Exercise requirements
What you produce should be an exact transcription of the data, minus any pictures.

Given data

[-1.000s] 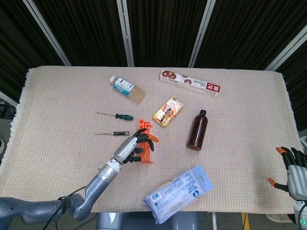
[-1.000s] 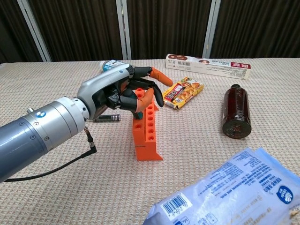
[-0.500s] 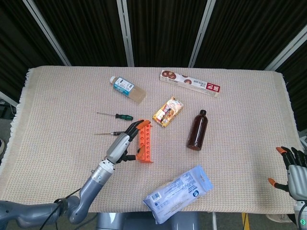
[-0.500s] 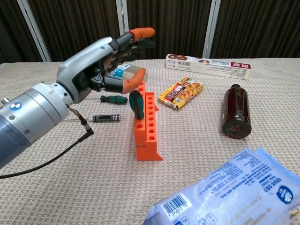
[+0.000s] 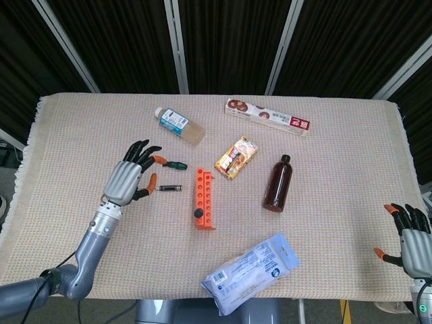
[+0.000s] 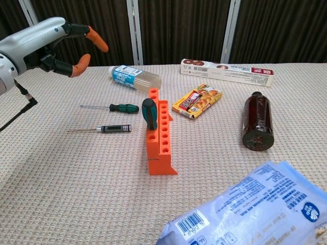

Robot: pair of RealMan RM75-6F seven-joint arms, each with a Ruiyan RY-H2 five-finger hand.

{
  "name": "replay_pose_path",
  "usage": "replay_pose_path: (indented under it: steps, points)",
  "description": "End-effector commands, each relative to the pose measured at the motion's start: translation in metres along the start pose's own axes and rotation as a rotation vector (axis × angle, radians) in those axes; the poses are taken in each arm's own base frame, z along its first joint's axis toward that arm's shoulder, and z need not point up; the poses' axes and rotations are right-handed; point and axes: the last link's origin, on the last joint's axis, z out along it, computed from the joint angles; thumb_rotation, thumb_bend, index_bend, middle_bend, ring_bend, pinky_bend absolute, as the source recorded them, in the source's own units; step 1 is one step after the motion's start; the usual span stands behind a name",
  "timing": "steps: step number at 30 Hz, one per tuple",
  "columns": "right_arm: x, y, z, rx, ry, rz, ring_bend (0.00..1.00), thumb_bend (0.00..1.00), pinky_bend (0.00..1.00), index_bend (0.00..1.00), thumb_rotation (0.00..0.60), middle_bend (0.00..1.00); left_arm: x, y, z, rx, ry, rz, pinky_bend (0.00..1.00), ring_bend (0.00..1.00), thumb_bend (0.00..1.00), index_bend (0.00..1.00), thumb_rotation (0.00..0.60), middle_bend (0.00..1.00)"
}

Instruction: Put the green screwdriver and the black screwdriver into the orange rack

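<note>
Woven beige tablecloth [image 5: 337, 223] covers the work surface. Left hand [image 5: 129, 179] hovers empty, fingers spread, above the green screwdriver [image 6: 111, 107] and black screwdriver [image 6: 106, 129], both lying left of the orange rack [image 6: 160, 141], well placed for picking. Right hand [image 5: 407, 237] idles open, far right.

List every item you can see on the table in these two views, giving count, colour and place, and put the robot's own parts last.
Orange rack: 1, orange, table centre, a dark-handled tool standing in it.
Green screwdriver: 1, green handle, lying left of the rack.
Black screwdriver: 1, black handle, lying nearer than the green one.
Clear bottle: 1, blue label, far left.
Long box: 1, white and red, far side.
Snack pack: 1, yellow, right of the rack.
Brown bottle: 1, lying right of centre.
Plastic packet: 1, white-blue, near edge.
Left hand: 1, grey, holds nothing.
Right hand: 1, far right, holds nothing.
</note>
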Motion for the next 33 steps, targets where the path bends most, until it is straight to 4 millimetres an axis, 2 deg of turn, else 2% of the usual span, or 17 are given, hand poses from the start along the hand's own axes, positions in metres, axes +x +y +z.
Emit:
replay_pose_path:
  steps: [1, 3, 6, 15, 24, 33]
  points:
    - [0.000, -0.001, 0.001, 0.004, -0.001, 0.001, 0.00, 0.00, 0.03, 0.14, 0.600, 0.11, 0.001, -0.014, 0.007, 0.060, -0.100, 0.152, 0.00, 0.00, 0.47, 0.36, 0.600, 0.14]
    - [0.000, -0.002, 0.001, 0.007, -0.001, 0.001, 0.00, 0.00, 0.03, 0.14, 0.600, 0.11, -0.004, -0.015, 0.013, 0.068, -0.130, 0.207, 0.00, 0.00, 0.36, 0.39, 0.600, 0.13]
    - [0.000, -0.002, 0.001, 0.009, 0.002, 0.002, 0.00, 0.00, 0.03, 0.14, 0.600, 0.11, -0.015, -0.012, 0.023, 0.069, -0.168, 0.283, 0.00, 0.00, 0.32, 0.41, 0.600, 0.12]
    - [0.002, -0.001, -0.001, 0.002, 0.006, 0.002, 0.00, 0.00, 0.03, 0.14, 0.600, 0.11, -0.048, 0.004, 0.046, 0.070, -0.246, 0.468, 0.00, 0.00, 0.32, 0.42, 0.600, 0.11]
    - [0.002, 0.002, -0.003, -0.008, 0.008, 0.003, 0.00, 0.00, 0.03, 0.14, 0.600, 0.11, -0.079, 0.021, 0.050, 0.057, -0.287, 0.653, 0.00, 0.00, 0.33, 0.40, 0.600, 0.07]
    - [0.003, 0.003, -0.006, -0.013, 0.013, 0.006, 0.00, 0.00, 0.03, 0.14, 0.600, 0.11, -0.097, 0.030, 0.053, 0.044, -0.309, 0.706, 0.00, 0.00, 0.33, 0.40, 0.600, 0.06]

Exercise response
[-1.000s] 
[-1.000s] 
[-0.500s] 
[-0.500s] 
[+0.000s] 
[+0.000s] 

Robot: pair of RealMan RM75-6F seven-joint arms, each with a Ruiyan RY-H2 five-finger hand.

{
  "name": "replay_pose_path",
  "usage": "replay_pose_path: (indented under it: steps, points)",
  "description": "End-effector commands, each relative to the pose measured at the motion's start: translation in metres along the start pose's own axes and rotation as a rotation vector (axis × angle, radians) in those axes; the poses are taken in each arm's own base frame, z along its first joint's axis toward that arm's shoulder, and z need not point up; the poses' axes and rotations are right-handed; point and axes: the last link's origin, on the last joint's axis, z out along it, computed from the joint angles; thumb_rotation, thumb_bend, index_bend, middle_bend, ring_bend, pinky_bend absolute, as the source recorded them, in the source's own units; step 1 is one step after the motion's start; the usual span stands behind a name",
  "timing": "steps: step number at 30 Hz, one per tuple",
  "columns": "right_arm: x, y, z, rx, ry, rz, ring_bend (0.00..1.00), thumb_bend (0.00..1.00), pinky_bend (0.00..1.00), index_bend (0.00..1.00), thumb_rotation (0.00..0.60), middle_bend (0.00..1.00); left_arm: x, y, z, rx, ry, rz, pinky_bend (0.00..1.00), ring_bend (0.00..1.00), thumb_bend (0.00..1.00), index_bend (0.00..1.00), thumb_rotation (0.00..0.60), middle_bend (0.00..1.00)"
}

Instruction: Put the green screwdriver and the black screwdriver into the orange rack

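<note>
Woven beige tablecloth [image 5: 337, 223] covers the work surface. Left hand [image 5: 129, 179] hovers empty, fingers spread, above the green screwdriver [image 6: 111, 107] and black screwdriver [image 6: 106, 129], both lying left of the orange rack [image 6: 160, 141], well placed for picking. Right hand [image 5: 407, 237] idles open, far right.

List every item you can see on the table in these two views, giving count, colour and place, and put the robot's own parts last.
Orange rack: 1, orange, table centre, a dark-handled tool standing in it.
Green screwdriver: 1, green handle, lying left of the rack.
Black screwdriver: 1, black handle, lying nearer than the green one.
Clear bottle: 1, blue label, far left.
Long box: 1, white and red, far side.
Snack pack: 1, yellow, right of the rack.
Brown bottle: 1, lying right of centre.
Plastic packet: 1, white-blue, near edge.
Left hand: 1, grey, holds nothing.
Right hand: 1, far right, holds nothing.
</note>
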Motion for the next 33 steps, targets where the path bends most, until it is straight to 4 millimetres an axis, 2 deg of turn, else 2% of the usual span, or 17 are given, hand poses from the start along the hand's own axes, positions in metres, axes +x +y +z.
Emit:
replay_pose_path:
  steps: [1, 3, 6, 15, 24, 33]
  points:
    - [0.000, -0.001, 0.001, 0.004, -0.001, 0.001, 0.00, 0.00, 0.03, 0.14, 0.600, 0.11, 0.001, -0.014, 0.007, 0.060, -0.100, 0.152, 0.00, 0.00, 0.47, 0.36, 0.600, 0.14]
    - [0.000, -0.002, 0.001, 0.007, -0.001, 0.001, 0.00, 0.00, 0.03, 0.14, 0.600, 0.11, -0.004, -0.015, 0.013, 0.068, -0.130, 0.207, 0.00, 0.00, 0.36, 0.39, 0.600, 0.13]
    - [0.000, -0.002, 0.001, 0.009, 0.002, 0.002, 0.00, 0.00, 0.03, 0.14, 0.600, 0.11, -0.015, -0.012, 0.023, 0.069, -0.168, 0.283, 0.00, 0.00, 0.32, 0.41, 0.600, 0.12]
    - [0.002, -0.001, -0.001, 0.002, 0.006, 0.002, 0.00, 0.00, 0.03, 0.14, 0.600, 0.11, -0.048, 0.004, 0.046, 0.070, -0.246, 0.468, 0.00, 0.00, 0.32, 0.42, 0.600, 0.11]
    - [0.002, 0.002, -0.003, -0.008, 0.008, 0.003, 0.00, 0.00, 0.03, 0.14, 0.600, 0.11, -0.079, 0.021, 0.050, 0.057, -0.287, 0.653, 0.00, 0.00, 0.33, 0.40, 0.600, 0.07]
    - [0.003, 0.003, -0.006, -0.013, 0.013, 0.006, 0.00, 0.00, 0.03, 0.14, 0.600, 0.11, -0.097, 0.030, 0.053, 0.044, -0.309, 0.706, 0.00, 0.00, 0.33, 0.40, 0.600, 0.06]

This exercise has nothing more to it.